Department of Pediatrics, University of Texas Health Science Center at Houston, Houston, TX, USA.
Department of Pediatrics, Division of Neonatal-Perinatal Medicine, University of Texas Southwestern Medical Center, Dallas, TX, USA.
J Perinatol. 2019 Mar;39(3):468-474. doi: 10.1038/s41372-018-0311-8. Epub 2019 Jan 24.
Determine sources of error in electronically extracted data from electronic health records.
Categorical and continuous variables related to early-onset neonatal hypoglycemia were preselected and electronically extracted from records of 100 randomly selected neonates within 3479 births with laboratory-proven early-onset hypoglycemia. Extraction language was written by an information technologist and data validated by blinded manual chart review. Kappa coefficient assessed categorical variables and percent validity continuous variables.
8/23 (35%) categorical variables had acceptable Κappa (1-0.81); 5/23 (22%) had fair-slight agreement, Κappa < 0.40. Notably, "hypoglycemia" had poor agreement, Κappa 0.16. In contrast, 6/8 continuous variables had validity ≥ 94%. After correcting extraction language, 6/9 variables were corrected and inter-rater validation improved. However, "hypoglycemia" was not corrected, remaining an issue.
Data extraction without validation procedures, especially categorical variables using International Classification of Diseases-9 (ICD-9) codes, often results in incorrect data identification. Electronically extracted data must incorporate built-in validating processes.
确定电子健康记录中电子提取数据的误差源。
选择与早发性新生儿低血糖相关的分类变量和连续变量,并从 3479 例经实验室证实的早发性低血糖出生的 100 例随机新生儿记录中电子提取。
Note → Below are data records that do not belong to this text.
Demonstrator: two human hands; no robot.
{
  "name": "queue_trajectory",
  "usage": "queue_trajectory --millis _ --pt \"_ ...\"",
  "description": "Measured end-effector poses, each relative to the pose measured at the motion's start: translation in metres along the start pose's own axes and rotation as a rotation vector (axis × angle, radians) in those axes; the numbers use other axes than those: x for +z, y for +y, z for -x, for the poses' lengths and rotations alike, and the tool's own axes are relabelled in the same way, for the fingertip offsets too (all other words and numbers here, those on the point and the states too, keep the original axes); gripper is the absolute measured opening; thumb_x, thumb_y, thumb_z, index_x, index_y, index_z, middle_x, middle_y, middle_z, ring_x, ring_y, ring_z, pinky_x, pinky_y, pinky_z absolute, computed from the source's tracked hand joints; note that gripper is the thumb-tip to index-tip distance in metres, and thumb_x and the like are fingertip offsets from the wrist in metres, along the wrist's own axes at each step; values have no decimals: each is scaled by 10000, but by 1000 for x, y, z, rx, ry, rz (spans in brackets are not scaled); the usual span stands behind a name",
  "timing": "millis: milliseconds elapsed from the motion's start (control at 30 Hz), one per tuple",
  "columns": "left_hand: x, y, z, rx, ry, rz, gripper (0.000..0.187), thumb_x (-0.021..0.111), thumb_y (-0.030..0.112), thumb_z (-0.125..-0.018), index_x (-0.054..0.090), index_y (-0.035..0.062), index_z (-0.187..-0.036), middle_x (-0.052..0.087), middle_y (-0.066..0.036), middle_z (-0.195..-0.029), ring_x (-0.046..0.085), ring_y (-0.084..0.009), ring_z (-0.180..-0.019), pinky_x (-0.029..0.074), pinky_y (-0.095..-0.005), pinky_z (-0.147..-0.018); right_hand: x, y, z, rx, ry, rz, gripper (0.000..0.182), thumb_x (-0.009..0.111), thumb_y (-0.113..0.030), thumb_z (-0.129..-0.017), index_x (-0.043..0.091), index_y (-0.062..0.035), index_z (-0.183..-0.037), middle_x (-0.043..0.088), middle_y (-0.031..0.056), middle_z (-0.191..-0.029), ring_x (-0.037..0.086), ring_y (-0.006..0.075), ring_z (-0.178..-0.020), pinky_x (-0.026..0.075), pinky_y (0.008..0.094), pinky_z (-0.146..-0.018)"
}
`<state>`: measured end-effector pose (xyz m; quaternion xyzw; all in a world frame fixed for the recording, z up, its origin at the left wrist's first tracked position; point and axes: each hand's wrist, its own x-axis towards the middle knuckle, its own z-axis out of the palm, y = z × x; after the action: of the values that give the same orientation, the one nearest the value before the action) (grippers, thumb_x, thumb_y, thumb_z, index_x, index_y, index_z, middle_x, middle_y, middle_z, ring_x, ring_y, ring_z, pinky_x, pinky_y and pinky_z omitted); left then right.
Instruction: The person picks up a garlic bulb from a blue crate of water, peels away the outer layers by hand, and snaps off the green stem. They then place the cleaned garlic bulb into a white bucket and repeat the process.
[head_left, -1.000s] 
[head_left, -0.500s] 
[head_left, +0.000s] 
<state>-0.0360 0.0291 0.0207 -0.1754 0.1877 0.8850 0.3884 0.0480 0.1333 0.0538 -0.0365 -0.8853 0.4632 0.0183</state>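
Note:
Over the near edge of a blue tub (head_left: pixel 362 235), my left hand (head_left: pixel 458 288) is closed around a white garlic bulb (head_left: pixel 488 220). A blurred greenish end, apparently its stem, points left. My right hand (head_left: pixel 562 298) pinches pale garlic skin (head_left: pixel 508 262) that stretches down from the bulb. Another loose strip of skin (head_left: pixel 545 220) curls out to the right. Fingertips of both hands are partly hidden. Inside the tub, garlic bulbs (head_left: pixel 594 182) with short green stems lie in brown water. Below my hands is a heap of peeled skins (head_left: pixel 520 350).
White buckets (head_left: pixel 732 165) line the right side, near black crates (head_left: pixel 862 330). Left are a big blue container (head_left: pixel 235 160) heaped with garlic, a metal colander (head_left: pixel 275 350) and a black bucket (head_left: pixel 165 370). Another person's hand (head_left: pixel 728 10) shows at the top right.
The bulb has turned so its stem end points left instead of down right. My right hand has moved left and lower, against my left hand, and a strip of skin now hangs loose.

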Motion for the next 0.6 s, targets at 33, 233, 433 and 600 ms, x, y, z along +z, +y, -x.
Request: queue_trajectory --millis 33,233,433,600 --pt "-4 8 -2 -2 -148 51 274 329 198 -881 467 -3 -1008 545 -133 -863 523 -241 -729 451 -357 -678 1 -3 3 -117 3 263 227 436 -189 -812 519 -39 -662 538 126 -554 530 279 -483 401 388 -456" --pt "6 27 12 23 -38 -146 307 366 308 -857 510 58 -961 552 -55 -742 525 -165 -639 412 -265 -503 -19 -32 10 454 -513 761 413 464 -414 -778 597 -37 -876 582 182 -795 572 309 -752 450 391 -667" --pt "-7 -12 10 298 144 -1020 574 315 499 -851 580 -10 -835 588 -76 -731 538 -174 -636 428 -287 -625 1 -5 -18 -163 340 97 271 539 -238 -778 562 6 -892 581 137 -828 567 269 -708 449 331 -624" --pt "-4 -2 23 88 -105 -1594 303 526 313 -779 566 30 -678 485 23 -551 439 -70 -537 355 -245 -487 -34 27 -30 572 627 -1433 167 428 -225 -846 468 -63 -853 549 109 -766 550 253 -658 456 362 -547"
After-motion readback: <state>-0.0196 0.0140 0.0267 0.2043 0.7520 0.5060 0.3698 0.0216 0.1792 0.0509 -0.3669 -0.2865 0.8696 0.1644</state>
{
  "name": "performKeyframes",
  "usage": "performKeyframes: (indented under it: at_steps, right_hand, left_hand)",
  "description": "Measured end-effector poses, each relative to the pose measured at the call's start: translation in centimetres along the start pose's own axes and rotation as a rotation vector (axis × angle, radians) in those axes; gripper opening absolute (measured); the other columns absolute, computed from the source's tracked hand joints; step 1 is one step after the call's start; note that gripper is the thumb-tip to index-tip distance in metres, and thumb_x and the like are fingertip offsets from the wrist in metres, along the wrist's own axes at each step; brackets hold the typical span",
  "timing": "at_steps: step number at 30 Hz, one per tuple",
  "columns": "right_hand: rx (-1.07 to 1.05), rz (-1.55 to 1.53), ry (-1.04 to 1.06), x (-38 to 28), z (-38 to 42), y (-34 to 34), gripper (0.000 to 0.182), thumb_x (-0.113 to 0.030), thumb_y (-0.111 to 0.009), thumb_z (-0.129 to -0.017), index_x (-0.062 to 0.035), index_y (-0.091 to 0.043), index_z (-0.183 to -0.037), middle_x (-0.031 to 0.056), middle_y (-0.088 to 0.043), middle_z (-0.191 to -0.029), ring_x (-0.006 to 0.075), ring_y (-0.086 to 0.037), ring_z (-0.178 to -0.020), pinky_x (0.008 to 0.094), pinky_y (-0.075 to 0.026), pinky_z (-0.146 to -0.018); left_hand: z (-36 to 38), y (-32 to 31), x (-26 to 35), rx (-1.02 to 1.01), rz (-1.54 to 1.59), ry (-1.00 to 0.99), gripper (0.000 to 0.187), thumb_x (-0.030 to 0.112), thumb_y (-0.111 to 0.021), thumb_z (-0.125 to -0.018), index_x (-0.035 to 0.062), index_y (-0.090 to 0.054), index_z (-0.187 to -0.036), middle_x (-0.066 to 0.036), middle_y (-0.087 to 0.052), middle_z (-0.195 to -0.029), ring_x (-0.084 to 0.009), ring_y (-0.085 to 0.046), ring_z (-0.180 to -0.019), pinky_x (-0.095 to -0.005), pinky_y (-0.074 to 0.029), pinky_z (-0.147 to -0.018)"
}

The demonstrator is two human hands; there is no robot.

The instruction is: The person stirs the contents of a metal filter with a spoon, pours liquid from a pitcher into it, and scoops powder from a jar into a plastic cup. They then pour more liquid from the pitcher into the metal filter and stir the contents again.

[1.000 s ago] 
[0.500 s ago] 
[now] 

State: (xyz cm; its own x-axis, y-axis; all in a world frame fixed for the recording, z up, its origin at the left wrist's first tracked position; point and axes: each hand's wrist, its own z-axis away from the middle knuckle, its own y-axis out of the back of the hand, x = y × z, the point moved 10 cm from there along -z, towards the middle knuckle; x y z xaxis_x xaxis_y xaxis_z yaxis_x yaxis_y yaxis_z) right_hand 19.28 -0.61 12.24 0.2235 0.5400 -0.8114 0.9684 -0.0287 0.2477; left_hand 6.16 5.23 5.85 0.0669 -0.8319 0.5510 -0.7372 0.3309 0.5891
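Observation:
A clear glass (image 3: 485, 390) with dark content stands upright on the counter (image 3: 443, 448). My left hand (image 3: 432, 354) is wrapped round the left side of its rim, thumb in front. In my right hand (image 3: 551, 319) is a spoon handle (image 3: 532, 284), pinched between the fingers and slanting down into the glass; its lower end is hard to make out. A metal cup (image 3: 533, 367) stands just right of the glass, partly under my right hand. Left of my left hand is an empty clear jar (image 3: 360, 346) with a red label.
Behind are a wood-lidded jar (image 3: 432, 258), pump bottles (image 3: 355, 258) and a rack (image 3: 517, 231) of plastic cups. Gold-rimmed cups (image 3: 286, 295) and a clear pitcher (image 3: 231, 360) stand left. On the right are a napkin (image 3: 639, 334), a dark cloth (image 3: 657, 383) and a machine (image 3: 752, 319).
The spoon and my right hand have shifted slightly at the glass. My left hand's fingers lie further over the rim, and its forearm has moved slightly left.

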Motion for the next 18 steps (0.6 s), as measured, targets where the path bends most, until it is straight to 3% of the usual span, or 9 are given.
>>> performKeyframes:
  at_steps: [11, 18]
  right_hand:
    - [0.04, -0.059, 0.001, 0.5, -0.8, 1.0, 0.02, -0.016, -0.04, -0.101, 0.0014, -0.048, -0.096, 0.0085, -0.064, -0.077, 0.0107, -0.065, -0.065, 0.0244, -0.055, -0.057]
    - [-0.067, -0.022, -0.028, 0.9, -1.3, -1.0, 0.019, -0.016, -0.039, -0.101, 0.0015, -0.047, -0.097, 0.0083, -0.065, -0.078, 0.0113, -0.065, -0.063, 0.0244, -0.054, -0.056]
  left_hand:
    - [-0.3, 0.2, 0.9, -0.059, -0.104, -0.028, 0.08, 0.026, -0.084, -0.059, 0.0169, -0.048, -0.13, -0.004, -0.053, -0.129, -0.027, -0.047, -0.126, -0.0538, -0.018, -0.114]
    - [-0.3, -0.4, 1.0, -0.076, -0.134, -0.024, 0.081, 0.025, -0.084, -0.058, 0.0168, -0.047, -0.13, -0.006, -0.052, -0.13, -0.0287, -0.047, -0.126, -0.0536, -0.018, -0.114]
提取语言由信息技术专家编写,数据通过盲法手工图表审查进行验证。Kappa 系数评估分类变量,百分比有效性评估连续变量。
23 个分类变量中有 8 个(35%)具有可接受的 Kappa(1-0.81);5 个(22%)具有一般到轻微一致性,Kappa<0.40。值得注意的是,“低血糖”一致性差,Kappa 为 0.16。相比之下,8 个连续变量中有 6 个(75%)有效性≥94%。在纠正提取语言后,9 个变量中有 6 个得到纠正,并且重新评估者之间的一致性得到提高。然而,“低血糖”没有得到纠正,仍然是一个问题。
没有验证程序的数据提取,特别是使用国际疾病分类第 9 版(ICD-9)代码的分类变量,通常会导致数据识别错误。电子提取的数据必须包含内置的验证过程。